There is nothing going on here, either in the empty hand or the sword work that is anything other than relaxation work coupled with collusive ukemi. I like the level of relaxation, actually. But the technique shows no understanding of how that relaxation could be expressed martially. For it to be a martial art, one needs to be able to express that relaxation in an encounter with someone operating on an entirely different paradigm and still have the technique work. If you took some 200 pound footballer off the street and told him to grab one of the folks in these videos, he'd have torn their arms off before they ever moved him, much less threw him. That's my take on it, It's pretty much entirely wishful thinking from the martial perspective. Now take that away and I don't have an issue with it. If folks think that Aikido isn't really a martial art, which many folks seem to believe, then fine, this is nice relaxation, movement work. But it is "faux" martial arts, and therefore not Budo in any way I understand the term.

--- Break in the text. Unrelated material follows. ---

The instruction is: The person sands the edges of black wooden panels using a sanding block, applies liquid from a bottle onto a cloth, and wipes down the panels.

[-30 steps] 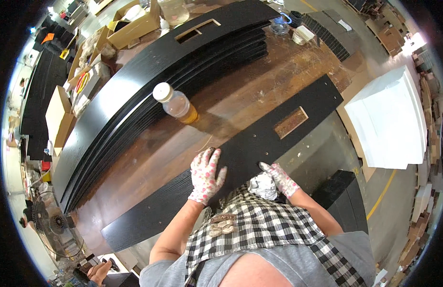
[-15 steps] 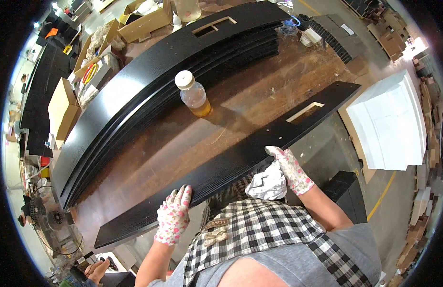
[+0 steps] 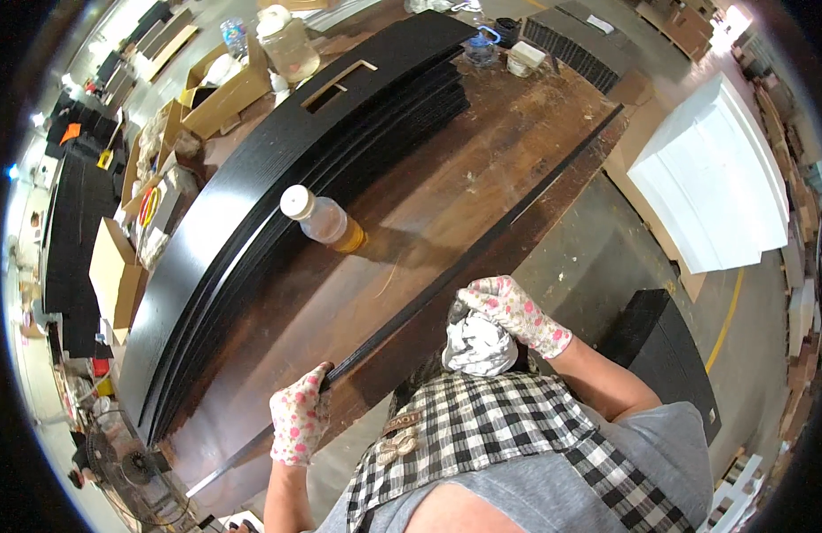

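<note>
A long black board [image 3: 411, 306] shows as a thin dark strip, tipped up on its long edge along the near side of the brown table [image 3: 428, 240]. My left hand [image 3: 300, 417], in a white glove with pink flowers, grips it toward its left end, the fingertips partly hidden. My right hand [image 3: 516, 313], gloved alike, is closed on a crumpled white rag [image 3: 482, 345] with a dark patch, close to my checked apron and apart from the board. Beyond the board, a capped clear bottle [image 3: 326, 222] with amber liquid leans to one side in the view.
Several curved black boards [image 3: 251, 178] lie stacked along the table's far side, the top one with a rectangular cut-out. Cardboard boxes [image 3: 229, 93] and a large jar [image 3: 288, 46] stand behind. White sheets [image 3: 708, 182] are piled at right; a fan [image 3: 135, 462] is at lower left.
The board has gone from lying flat to standing on edge. My right hand has left its edge and drawn in with the rag, while my left hand has shifted slightly left along it.
</note>
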Available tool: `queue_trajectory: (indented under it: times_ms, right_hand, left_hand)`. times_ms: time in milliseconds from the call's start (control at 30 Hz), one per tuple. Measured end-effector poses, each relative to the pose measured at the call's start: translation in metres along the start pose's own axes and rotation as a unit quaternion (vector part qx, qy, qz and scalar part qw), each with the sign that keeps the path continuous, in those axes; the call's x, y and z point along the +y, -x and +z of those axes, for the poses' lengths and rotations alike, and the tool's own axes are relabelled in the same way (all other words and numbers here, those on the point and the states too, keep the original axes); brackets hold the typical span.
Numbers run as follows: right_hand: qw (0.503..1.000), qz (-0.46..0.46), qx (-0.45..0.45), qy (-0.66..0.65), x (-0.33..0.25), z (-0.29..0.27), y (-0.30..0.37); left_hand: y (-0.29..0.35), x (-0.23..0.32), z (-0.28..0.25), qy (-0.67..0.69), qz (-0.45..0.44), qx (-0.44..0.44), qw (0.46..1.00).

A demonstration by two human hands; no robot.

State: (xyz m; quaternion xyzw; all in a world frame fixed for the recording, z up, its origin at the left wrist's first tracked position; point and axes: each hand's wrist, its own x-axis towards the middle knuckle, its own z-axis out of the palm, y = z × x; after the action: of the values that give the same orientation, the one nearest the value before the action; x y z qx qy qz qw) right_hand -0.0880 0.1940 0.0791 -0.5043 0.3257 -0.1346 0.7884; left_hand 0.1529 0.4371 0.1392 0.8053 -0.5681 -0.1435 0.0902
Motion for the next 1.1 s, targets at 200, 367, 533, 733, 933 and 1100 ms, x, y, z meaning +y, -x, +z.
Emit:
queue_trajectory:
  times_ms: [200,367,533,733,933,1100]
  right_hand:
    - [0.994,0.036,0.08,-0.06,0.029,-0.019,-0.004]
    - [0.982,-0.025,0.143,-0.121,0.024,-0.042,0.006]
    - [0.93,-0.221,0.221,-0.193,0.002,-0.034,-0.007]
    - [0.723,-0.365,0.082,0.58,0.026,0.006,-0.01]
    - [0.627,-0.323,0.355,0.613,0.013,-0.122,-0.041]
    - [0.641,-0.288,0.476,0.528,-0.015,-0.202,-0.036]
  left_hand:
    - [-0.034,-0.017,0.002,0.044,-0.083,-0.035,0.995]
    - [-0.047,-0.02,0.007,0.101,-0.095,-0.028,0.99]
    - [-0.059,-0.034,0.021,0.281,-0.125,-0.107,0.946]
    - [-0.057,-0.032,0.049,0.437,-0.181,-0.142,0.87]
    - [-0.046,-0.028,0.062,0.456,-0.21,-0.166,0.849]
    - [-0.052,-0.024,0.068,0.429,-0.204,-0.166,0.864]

Now, I could be wrong... I have seen people like Ushiro Sensei or Vladimir Vasiliev do things that I have no idea how they did what they did. It might as well be "magic" for all that I understand it. So, maybe I am merely not advanced enough to understand what is happening here and the teacher and the students are functioning at such a high level that I am missing it. Like I said, I have trained with folks who operate at this, at least to me, incomprehensible level. I think two or three hundred years ago, anyone doing stuff like what they can do would have been burned at the stake with a bunch of folks standing around chanting "witch, witch, witch..."

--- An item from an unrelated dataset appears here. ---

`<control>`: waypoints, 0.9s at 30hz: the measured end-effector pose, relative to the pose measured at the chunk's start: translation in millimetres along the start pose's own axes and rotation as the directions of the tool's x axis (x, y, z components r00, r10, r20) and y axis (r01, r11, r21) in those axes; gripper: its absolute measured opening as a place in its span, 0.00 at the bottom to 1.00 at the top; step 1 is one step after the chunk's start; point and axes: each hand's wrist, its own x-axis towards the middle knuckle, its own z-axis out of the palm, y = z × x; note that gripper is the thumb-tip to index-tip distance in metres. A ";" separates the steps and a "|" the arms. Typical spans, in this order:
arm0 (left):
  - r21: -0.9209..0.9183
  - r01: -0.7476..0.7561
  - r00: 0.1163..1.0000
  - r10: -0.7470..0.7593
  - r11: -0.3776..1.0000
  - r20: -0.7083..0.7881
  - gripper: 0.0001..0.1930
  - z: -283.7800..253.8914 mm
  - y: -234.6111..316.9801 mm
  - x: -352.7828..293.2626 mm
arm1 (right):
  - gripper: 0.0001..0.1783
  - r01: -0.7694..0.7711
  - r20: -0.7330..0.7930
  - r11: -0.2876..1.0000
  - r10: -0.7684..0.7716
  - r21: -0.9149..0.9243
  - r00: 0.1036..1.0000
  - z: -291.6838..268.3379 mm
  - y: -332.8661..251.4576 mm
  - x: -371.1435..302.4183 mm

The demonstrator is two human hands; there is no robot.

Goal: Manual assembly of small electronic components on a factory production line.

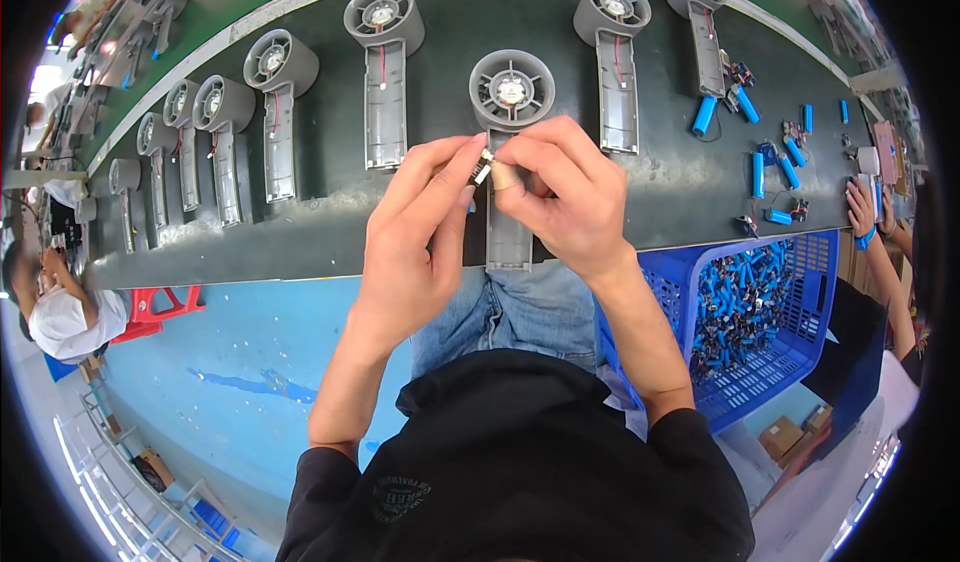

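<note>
Over the middle of the bench, my left hand (418, 227) is closed in a pinch on a small dark circuit board (481, 172) with pale parts. My right hand (572, 194) meets it from the other side, thumb and forefinger closed at a small white connector (487, 154) on the board's upper end. A tan cover wraps the right thumb. Beneath both hands lies a grey handheld fan housing (510, 232), its round fan head away from me and its hollow handle toward me. My fingers hide the upper handle and any wire there.
Several more grey fan housings (385, 102) with red wires line the dark bench (330, 227). Blue battery cells with boards (757, 175) lie at right. A blue basket (660, 272) full of them stands beside my right arm. Other people's hands (861, 207) work at the far right.
</note>
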 end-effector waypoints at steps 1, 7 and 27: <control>-0.008 0.014 1.000 -0.014 1.000 0.003 0.19 -0.1 -0.2 -0.3 | 0.10 0.025 0.002 1.000 -0.025 -0.007 1.000 -0.1 0.3 0.6; 0.003 -0.010 0.999 0.010 1.000 0.040 0.20 -5.3 -3.0 1.6 | 0.10 0.059 0.001 0.998 -0.059 0.001 0.998 0.4 1.6 0.8; -0.081 0.010 0.996 -0.003 0.997 0.084 0.20 -12.0 -8.6 14.0 | 0.10 0.024 0.043 0.991 -0.019 -0.129 0.999 -10.8 -19.3 2.0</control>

The problem is that I have been around Aikido for 35 years. I have trained, at one time or another, with many of the greats, or with folks who had trained directly with them. I have never seen that level of incomprehensible technique coming from any Aikido teacher. Some, like my own teacher, seemed magical for many years, until I had some help understanding what was really happening. Now I understand it. He's better at it by magnitudes than I am, but I get it and can explain it and do it. I just need a few decades more practice to be as good as he is (if he would only stop getting better, that is). Anyway, to the extent that I understand what is happening in Aikido, and I have not, at this point, seen any Aikido teacher that I don't at least understand what is being done. So I am either forced to concede that this Aikido group has taken its work to a level beyond the very best people I have ever trained with, taken their technique to that level of incomprehensible skills that only two or there people I have met or even heard about have attained, or I am forced to conclude that its just "faux" Aikido, an "Aikido-like" substance, with only an exterior resemblance in outer form to real Aikido.
While I am a consistent critic of Aikido with no "aiki", that physical, muscly, art that is simply application of strength against weak lines of the opponent, at least there is something there going on that's real. It won't work against someone stronger or better trained than you are and it lacks any real depth but it is "real" in what it is. I know, I trained that way for years myself.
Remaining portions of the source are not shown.